» TRY IT
For the data below, give again exactly the lines from the one containing "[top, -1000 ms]" through the one containing "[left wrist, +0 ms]", both ends included, and no others.

» RECORDED DATA

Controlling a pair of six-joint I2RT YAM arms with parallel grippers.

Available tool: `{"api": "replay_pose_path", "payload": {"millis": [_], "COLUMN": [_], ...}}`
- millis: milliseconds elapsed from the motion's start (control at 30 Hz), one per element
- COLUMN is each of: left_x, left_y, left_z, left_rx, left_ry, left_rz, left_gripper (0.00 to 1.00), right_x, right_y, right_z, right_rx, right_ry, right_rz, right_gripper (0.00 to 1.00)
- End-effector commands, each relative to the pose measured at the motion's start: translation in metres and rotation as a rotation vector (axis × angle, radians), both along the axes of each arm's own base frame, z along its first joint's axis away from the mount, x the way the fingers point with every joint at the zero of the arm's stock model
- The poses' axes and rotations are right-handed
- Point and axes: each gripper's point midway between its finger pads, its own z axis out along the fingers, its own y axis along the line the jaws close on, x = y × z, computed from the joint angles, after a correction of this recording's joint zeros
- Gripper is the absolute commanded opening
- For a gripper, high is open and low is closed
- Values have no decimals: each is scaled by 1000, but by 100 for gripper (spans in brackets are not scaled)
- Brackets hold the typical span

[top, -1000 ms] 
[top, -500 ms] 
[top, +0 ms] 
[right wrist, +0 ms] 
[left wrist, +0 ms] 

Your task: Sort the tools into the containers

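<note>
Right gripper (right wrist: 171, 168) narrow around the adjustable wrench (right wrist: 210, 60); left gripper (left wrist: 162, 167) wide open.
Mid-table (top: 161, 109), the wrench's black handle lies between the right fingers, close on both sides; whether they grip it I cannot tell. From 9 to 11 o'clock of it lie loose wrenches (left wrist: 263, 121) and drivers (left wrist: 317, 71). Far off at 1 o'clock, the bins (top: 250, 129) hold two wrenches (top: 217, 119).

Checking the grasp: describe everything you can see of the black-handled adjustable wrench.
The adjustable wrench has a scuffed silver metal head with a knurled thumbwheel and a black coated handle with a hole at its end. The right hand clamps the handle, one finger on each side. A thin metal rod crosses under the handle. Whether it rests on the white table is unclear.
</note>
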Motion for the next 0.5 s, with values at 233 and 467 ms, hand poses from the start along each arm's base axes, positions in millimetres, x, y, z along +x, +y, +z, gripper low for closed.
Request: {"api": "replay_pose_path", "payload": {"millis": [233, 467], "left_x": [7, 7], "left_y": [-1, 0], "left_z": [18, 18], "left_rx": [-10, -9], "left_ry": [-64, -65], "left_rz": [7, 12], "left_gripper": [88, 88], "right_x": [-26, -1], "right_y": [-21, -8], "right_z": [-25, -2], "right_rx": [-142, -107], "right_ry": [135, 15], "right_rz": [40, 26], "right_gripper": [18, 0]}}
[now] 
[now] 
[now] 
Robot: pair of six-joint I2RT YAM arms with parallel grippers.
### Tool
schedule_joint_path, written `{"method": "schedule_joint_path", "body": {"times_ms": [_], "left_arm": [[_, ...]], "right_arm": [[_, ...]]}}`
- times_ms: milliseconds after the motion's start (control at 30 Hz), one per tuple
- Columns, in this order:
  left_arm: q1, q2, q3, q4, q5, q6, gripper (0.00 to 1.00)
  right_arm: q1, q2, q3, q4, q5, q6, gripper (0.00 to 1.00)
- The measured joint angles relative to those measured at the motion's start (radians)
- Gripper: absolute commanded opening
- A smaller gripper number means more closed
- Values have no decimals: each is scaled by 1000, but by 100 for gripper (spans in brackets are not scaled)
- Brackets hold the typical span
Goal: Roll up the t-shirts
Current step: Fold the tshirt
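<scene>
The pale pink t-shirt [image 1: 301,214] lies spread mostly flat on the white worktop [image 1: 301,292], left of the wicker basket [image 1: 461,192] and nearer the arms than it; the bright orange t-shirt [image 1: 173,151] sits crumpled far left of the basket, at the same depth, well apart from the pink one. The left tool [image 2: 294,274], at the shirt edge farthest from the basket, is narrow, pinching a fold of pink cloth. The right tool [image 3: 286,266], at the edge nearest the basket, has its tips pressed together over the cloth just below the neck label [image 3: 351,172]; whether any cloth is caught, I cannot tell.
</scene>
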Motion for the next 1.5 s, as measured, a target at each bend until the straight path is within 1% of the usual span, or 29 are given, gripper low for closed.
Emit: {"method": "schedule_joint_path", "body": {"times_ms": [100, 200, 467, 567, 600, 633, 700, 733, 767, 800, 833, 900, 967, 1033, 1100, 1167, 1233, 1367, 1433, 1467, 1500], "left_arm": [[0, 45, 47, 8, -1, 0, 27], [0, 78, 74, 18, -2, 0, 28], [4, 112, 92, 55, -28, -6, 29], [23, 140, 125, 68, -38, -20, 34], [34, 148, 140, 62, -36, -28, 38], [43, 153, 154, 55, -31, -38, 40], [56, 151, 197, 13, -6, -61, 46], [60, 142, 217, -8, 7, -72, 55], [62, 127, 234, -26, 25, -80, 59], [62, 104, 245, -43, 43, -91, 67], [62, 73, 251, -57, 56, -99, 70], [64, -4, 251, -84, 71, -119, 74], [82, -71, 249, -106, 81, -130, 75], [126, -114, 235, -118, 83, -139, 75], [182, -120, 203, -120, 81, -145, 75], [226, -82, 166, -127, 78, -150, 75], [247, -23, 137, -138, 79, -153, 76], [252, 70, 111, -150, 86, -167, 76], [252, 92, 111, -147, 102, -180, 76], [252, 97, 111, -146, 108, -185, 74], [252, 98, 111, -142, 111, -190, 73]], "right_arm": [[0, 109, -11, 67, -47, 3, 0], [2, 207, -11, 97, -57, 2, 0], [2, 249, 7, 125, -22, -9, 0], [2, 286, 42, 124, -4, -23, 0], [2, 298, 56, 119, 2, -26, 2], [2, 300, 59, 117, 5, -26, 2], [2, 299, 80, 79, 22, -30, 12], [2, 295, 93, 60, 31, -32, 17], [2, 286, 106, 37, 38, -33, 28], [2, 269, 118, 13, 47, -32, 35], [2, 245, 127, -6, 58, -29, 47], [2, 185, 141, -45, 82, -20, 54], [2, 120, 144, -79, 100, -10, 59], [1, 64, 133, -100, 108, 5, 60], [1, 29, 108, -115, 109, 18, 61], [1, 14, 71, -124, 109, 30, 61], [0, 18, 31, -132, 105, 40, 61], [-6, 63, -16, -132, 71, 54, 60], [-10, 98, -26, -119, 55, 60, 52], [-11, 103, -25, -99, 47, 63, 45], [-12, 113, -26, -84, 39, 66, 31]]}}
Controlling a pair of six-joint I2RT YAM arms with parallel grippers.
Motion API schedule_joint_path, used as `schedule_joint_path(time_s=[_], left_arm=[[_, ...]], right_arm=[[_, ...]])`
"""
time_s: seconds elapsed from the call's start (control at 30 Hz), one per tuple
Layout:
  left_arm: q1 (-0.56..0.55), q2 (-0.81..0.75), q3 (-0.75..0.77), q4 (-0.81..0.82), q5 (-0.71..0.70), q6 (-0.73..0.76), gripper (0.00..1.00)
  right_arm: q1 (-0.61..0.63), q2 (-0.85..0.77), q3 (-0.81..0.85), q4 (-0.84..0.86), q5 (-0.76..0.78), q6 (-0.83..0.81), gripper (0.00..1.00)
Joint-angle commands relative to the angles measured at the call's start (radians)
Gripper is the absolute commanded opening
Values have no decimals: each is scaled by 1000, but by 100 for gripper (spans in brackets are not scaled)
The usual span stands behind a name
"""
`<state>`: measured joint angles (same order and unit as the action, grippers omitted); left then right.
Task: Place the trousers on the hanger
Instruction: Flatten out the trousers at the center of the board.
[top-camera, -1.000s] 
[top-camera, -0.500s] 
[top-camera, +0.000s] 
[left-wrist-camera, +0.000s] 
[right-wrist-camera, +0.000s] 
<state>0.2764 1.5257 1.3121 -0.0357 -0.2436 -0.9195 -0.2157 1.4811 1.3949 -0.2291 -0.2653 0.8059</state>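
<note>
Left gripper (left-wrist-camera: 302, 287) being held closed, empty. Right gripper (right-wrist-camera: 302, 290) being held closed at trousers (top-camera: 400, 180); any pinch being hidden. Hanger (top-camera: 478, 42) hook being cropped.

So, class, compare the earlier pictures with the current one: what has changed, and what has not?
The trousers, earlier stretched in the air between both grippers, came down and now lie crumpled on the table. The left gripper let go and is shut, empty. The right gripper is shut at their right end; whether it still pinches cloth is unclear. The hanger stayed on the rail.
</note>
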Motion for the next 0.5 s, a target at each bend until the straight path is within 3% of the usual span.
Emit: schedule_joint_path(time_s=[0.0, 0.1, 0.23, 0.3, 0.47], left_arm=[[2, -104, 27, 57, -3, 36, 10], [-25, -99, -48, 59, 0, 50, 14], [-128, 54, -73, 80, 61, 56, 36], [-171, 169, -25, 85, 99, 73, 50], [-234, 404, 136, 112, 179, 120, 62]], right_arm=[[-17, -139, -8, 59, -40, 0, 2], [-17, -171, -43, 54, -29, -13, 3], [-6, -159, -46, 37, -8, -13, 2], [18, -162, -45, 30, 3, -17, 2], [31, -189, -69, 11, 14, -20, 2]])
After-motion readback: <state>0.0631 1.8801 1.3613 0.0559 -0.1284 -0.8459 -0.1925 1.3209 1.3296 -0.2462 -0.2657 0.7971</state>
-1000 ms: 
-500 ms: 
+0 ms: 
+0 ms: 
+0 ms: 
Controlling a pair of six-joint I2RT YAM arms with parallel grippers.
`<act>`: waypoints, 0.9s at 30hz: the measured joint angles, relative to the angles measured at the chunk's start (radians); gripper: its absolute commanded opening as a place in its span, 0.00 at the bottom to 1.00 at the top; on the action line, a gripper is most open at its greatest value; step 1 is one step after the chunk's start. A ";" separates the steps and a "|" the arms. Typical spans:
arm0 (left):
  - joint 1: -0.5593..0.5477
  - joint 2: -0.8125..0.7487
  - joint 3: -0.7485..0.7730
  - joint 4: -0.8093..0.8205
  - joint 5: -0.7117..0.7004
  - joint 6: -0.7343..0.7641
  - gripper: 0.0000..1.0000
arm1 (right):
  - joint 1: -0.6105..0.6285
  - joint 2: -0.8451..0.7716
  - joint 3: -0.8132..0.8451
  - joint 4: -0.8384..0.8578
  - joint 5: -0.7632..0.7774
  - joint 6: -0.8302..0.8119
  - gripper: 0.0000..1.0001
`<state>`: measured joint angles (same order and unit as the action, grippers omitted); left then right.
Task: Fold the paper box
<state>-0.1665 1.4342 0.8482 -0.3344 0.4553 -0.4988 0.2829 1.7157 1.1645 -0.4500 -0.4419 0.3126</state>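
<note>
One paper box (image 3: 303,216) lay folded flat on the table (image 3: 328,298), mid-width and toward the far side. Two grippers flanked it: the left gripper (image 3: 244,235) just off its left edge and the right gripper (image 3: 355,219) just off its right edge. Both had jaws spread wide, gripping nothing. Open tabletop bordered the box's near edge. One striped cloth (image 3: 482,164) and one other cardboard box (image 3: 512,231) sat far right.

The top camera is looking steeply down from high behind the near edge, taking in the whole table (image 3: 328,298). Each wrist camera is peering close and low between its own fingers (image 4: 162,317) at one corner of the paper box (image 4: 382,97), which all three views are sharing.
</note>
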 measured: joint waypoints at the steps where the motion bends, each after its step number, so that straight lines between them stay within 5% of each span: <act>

» RESPONSE TO THE EXERCISE
[top, -1000 ms] 
[top, -500 ms] 
[top, +0 ms] 
[right wrist, +0 ms] 
[left wrist, +0 ms] 

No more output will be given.